(Assigned task): Gather the lines below that include the string "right", copying each in full.
—————
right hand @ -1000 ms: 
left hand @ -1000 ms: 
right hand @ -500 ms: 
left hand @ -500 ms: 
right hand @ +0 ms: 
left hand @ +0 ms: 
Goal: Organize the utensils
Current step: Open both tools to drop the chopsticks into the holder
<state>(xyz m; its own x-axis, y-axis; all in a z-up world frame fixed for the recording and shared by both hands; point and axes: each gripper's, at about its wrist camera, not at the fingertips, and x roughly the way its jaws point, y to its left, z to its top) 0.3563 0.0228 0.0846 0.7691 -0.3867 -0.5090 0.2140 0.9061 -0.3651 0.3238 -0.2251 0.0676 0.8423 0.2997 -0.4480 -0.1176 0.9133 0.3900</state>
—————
(Exercise result):
right hand @ -1000 ms: 
right hand @ -500 ms: 
right hand @ +0 ms: 

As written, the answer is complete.